Hechos 24
Peshitta en español (NT) ›1Y cinco días después, el sumo sacerdote Ananías, juntamente con los ancianos y con un abogado llamado Tértulo, bajaron e informaron al gobernador respcto a Pablo,
2y al ser llamado, Tértulo empezó a acusarlo, diciendo: Gracias a tí vivimos con gran tranquilidad y muchas cosas buenas han sido hechas en esta nación a tu cargo.
3Todos nosotros recibimos tu favor en cualquier lugar, oh excelentísimo Félix,
4pero para no cansarte con tantas cosas, te pido que escuches brevemente nuestra humilde queja,
5porque hemos encontrado a este hombre que es un corruptor y fomenta la insubordinación entre todos los judíos que están en toda la tierra, porque él es el líder de la secta de los nazarenos,
6y ha pretendido profanar nuestro templo, y después de que lo prendimos, quisimos juzgarlo de acuerdo a lo que establecido en nuestra ley,
7pero intervino el capitán Lisias, y arrebatándolo con gran violencia de nuestras manos, lo envió a tí,
8ordenando a sus acusadores que vinieran ante tí. Al interrogarlo, tú podrás informarte de él respecto a todas las cosas de las que lo acusamos.

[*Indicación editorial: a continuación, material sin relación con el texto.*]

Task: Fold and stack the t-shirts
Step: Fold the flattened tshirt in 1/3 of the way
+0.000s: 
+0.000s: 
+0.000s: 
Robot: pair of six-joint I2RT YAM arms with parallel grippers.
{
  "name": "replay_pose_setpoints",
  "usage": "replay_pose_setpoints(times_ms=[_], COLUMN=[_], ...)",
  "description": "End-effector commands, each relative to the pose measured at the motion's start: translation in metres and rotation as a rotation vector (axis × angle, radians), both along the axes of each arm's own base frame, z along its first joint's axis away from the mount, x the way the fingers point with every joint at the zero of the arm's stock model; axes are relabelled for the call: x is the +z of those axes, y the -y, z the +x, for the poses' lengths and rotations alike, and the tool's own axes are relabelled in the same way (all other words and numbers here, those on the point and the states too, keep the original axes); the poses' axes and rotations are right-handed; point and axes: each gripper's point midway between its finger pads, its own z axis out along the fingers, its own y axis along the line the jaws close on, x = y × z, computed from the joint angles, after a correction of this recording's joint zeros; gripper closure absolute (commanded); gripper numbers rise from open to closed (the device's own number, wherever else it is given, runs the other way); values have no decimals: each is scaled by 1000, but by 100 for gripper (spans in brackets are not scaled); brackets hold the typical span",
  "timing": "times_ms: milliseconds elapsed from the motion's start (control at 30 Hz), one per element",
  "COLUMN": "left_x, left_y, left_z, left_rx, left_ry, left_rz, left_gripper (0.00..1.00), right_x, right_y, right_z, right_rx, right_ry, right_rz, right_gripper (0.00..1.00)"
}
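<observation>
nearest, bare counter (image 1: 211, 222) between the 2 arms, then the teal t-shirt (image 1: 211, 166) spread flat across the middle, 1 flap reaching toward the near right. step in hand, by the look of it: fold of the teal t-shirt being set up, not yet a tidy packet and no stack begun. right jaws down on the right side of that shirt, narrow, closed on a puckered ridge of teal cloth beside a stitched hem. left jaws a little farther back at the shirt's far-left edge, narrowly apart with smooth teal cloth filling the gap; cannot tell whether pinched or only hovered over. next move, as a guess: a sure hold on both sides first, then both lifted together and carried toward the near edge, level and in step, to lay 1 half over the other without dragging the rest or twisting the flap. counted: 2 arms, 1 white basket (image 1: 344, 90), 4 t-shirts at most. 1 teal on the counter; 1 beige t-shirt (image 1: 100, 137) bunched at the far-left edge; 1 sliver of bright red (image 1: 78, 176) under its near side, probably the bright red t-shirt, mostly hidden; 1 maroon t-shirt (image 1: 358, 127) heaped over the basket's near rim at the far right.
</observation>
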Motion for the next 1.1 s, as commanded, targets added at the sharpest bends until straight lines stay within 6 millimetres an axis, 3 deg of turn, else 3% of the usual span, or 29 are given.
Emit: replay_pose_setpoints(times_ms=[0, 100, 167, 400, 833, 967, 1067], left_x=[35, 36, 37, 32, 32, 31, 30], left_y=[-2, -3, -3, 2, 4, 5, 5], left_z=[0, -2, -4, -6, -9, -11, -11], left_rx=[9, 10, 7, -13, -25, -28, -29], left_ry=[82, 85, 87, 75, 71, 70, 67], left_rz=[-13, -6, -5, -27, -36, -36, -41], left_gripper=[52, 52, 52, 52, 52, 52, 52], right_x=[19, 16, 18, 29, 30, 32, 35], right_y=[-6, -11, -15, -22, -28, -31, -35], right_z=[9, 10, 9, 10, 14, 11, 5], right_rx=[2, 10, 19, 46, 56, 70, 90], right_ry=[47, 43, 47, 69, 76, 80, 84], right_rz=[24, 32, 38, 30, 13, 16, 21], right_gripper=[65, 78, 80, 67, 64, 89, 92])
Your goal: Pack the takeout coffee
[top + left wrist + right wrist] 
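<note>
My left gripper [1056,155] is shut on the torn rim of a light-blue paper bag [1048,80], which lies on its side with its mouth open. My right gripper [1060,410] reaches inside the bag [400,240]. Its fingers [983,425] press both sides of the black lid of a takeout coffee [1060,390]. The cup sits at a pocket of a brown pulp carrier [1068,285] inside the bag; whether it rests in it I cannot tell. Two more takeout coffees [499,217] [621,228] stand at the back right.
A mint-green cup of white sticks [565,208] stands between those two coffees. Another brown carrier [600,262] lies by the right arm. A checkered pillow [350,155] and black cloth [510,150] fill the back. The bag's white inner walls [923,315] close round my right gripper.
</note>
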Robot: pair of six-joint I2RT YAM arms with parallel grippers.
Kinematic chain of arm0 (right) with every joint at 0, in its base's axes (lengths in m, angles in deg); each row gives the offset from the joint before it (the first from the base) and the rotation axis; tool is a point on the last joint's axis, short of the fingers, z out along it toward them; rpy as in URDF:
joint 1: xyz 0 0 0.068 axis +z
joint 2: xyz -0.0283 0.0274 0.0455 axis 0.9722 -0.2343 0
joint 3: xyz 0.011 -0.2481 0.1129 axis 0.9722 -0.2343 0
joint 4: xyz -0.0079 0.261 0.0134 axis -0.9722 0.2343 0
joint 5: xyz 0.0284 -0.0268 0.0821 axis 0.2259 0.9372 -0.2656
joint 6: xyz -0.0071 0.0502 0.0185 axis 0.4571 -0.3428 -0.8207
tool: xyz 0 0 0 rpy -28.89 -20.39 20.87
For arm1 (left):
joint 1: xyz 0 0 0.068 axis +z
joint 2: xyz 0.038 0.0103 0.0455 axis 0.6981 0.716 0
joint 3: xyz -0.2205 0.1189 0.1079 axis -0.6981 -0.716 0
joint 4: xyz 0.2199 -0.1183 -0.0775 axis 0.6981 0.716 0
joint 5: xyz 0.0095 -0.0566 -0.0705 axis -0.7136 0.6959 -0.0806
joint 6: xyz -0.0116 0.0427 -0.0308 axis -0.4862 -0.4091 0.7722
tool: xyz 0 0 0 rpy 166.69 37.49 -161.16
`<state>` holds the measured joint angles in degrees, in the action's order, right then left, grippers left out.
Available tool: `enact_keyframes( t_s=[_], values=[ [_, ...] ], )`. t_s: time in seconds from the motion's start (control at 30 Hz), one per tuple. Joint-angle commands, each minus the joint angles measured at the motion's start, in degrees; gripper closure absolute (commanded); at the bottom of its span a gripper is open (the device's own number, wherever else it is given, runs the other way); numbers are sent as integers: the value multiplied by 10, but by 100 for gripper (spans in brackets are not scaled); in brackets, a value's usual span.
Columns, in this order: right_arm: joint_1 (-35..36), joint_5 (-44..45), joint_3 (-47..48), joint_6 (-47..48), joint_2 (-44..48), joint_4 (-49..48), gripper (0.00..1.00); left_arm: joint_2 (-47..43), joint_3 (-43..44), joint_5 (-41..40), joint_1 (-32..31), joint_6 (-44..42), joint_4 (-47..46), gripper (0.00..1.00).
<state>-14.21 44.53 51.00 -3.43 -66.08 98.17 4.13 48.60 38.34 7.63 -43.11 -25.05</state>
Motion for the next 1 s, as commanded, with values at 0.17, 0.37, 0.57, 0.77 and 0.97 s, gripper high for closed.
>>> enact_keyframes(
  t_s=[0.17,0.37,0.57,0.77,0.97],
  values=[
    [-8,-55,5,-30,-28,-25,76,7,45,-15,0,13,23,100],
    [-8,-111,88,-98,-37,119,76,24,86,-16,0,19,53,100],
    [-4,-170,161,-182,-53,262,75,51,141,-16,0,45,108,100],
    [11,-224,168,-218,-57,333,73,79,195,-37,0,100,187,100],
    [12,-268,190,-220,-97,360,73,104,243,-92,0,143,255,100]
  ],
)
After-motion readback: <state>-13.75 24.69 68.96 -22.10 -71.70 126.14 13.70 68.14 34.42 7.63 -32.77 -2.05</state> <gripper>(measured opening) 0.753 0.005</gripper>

9Entonces los judíos también gritaron contra él en alta voz diciendo que estas cosas eran así.
10Entonces el gobernador hizo señas a Pablo para que hablara, y Pablo respondió, diciendo: Sabiendo que durante muchos años has sido el juez de este pueblo, por eso presento mi defensa con gusto.
11Como tú puedes comprobar, no hace más de doce días que subí a Jerusalén a adorar,
12y no me encontraron hablando con nadie en el templo, ni congregando multitudes, ni en sus sinagogas, tampoco en la ciudad.
13Por tanto, ellos no podrán comprobar ante tí las cosas respecto a las cuales hoy me acusan,
14pero esto admito, que sirvo al Dios de mis padres en esa misma doctrina de la cual hablan, creyendo todas las cosas que se encuentran en la ley y en los profetas,
15teniendo yo la esperanza en Dios, la cual también ellos abrigan, de que habrá resurrección de muertos, tanto de justos como de injustos,
16por lo que también yo me esfuerzo por tener continuamente una conciencia pura ante Dios y ante los hombres.
17Y durante muchos años he venido a la gente de mi pueblo a entregar dádivas y a presentar ofrenda,
18y éstos me encontraron en el templo purificándome, pero no entre una multitud ni en tumulto, excepto el alboroto ocasionado por algunos judíos que vinieron de Asia,
19quienes deberían estar conmigo delante de tí para presentar las acusaciones que tengan.
20O que digan éstos qué falta encontraron en mí al presentarme ante su concilio,
21excepto esta única palabra que dije en voz alta cuando estaba entre ellos:
22"Es por causa de la resurrección de los muertos que ahora soy juzgado delante de ustedes".
23Entonces Félix, como estaba bien informado de este Camino, los aplazaba diciendo: Cuando venga el capitán les daré audiencia.
24Y después de unos cuanto días, Félix y su esposa Drusila, que era judía, llamaron a Pablo para escucharlo acerca de la fe del Cristo[12],
25pero al hablarles Pablo de la justicia, de la santidad[13] y del juicio venidero, Félix se llenó de miedo, y dijo: Vete ahora; cuando tenga oportunidad mandaré por tí,
26porque esperaba que Pablo le ofreciera soborno. Por esta causa también lo mandaba traer frecuentemente y conversaba con él.
27Y después de cumplidos dos años, otro gobernador llamado Porcio Festo llegó como sucesor, pero como Félix deseaba hacer un favor a los judíos, dejó preso a Pablo.